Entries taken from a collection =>
======
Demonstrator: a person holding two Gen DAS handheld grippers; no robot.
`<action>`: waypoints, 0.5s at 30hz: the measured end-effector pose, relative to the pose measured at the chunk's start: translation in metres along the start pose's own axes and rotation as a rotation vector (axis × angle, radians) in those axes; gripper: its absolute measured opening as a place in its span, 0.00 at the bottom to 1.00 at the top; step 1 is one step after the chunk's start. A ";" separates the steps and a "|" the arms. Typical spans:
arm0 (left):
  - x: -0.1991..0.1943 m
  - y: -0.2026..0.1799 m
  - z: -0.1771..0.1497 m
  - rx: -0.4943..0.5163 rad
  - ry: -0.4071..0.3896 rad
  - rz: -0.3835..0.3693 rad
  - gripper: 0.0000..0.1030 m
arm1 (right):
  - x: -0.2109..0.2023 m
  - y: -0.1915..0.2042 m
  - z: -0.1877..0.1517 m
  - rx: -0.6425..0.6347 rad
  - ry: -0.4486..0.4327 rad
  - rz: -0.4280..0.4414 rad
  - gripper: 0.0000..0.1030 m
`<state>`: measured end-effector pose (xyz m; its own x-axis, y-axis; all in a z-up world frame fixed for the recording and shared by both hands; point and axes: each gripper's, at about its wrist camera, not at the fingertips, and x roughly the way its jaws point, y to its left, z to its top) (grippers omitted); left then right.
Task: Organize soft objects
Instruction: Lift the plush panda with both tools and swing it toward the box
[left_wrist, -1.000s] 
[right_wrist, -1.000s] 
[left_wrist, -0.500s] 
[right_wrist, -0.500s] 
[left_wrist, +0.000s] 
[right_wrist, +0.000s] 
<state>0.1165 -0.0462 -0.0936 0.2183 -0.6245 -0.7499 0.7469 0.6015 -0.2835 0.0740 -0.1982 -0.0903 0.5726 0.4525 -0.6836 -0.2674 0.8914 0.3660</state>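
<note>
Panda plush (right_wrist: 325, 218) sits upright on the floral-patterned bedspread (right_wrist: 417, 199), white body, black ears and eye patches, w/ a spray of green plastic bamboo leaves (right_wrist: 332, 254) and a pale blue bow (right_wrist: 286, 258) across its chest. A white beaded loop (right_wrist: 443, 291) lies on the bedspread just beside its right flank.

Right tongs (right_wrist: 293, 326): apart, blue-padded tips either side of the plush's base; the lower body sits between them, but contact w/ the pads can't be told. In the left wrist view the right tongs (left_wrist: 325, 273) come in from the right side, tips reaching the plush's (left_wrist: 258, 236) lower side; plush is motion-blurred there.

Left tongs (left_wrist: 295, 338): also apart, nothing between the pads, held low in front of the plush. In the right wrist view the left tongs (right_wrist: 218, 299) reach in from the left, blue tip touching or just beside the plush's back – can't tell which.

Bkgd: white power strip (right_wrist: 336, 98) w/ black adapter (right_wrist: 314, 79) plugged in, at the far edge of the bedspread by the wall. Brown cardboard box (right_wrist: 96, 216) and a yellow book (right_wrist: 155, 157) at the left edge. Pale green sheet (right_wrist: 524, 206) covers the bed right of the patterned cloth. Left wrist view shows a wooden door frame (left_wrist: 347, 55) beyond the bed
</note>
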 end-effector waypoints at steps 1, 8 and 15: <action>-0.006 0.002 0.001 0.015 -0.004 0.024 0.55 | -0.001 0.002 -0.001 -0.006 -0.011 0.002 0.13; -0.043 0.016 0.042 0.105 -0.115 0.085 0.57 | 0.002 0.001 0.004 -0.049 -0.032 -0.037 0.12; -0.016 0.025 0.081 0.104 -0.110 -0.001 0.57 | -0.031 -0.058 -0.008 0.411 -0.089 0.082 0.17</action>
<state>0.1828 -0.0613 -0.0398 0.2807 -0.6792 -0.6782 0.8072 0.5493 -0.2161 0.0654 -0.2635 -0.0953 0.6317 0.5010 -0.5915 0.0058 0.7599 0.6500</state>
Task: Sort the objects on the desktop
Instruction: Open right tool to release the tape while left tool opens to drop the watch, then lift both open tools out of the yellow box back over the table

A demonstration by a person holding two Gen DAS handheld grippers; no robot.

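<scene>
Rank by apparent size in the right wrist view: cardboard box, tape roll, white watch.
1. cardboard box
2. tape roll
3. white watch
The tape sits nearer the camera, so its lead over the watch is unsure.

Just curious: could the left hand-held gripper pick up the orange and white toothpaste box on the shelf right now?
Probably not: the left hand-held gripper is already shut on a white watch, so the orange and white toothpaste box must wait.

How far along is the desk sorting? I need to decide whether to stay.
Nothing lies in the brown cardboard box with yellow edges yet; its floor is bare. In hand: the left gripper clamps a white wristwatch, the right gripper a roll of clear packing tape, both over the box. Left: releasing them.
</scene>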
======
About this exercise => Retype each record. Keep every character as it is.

Result of this task =>
Demonstrator: a person holding two Gen DAS handheld grippers; no robot.
`<action>`: waypoints, 0.5s at 30hz: the measured end-effector pose, relative to the pose measured at the chunk's start: translation in metres along the start pose's own axes and rotation as a rotation vector (axis × angle, radians) in those axes; gripper: its absolute measured opening as a place in its span, 0.00 at the bottom to 1.00 at the top; step 1 is one step after the chunk's start. A ";" separates the steps and a "|" the arms. Typical spans:
arm0 (left):
  - x: -0.1991..0.1943 m
  - y: -0.2026..0.1799 m
  - z: -0.1771..0.1497 m
  - rx: -0.4943..0.5163 rad
  - ry: -0.4071..0.3896 rad
  - rz: -0.3835..0.3693 rad
  - gripper: 0.0000..0.1030 m
arm1 (right):
  - x: -0.2109..0.2023 m
  - y: -0.1915..0.2042 m
  - z: -0.1877..0.1517 m
  - rx: -0.6425..0.6347 rad
  - ry: -0.4486..0.4327 rad
  - rz: -0.4280..0.4414 rad
  - gripper: 0.0000..0.1030 m
`<state>`: measured end-effector pose (xyz m; its own x-axis, y-axis; all in a z-up world frame fixed for the recording and shared by both hands; point and axes: each gripper's, at about its wrist camera, not at the fingertips, and x roughly the way its jaws point, y to its left, z to its top) (grippers omitted); left then right.
Task: Organize soft objects
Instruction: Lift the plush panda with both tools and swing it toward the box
[left_wrist, -1.000s] 
[right_wrist, -1.000s] 
[left_wrist, -0.500s] 
[right_wrist, -0.500s] 
[left_wrist, +0.000s] 
[right_wrist, +0.000s] 
<state>0.1165 -0.0462 -0.0936 0.2183 -0.6245 -0.7499 0.7469 0.6015 -0.2835 0.0740 -0.1982 -0.0903 0.5726 0.4525 -0.6836 -0.2674 0.8914 0.3660</state>
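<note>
Panda plush (right_wrist: 325, 218) sits upright on the floral-patterned bedspread (right_wrist: 417, 199), white body, black ears and eye patches, w/ a spray of green plastic bamboo leaves (right_wrist: 332, 254) and a pale blue bow (right_wrist: 286, 258) across its chest. A white beaded loop (right_wrist: 443, 291) lies on the bedspread just beside its right flank.

Right tongs (right_wrist: 293, 326): apart, blue-padded tips either side of the plush's base; the lower body sits between them, but contact w/ the pads can't be told. In the left wrist view the right tongs (left_wrist: 325, 273) come in from the right side, tips reaching the plush's (left_wrist: 258, 236) lower side; plush is motion-blurred there.

Left tongs (left_wrist: 295, 338): also apart, nothing between the pads, held low in front of the plush. In the right wrist view the left tongs (right_wrist: 218, 299) reach in from the left, blue tip touching or just beside the plush's back – can't tell which.

Bkgd: white power strip (right_wrist: 336, 98) w/ black adapter (right_wrist: 314, 79) plugged in, at the far edge of the bedspread by the wall. Brown cardboard box (right_wrist: 96, 216) and a yellow book (right_wrist: 155, 157) at the left edge. Pale green sheet (right_wrist: 524, 206) covers the bed right of the patterned cloth. Left wrist view shows a wooden door frame (left_wrist: 347, 55) beyond the bed
</note>
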 end-effector waypoints at steps 1, 8 and 15: <action>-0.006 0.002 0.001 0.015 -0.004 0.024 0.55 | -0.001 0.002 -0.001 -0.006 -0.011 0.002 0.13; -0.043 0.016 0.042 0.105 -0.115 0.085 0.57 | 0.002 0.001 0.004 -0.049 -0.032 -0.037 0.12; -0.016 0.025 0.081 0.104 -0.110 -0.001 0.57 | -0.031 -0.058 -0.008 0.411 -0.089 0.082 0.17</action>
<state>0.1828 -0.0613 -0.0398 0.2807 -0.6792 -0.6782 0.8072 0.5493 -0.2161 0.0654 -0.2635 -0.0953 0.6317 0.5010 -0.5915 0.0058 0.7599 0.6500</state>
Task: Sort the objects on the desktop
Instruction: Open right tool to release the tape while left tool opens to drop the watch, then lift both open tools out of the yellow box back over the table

A demonstration by a person holding two Gen DAS handheld grippers; no robot.

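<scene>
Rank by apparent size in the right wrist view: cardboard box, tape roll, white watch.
1. cardboard box
2. tape roll
3. white watch
The tape sits nearer the camera, so its lead over the watch is unsure.

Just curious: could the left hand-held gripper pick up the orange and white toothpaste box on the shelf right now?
Probably not: the left hand-held gripper is already shut on a white watch, so the orange and white toothpaste box must wait.

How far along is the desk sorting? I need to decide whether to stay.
Nothing lies in the brown cardboard box with yellow edges yet; its floor is bare. In hand: the left gripper clamps a white wristwatch, the right gripper a roll of clear packing tape, both over the box. Left: releasing them.
</scene>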

The requested output has been fully supplied.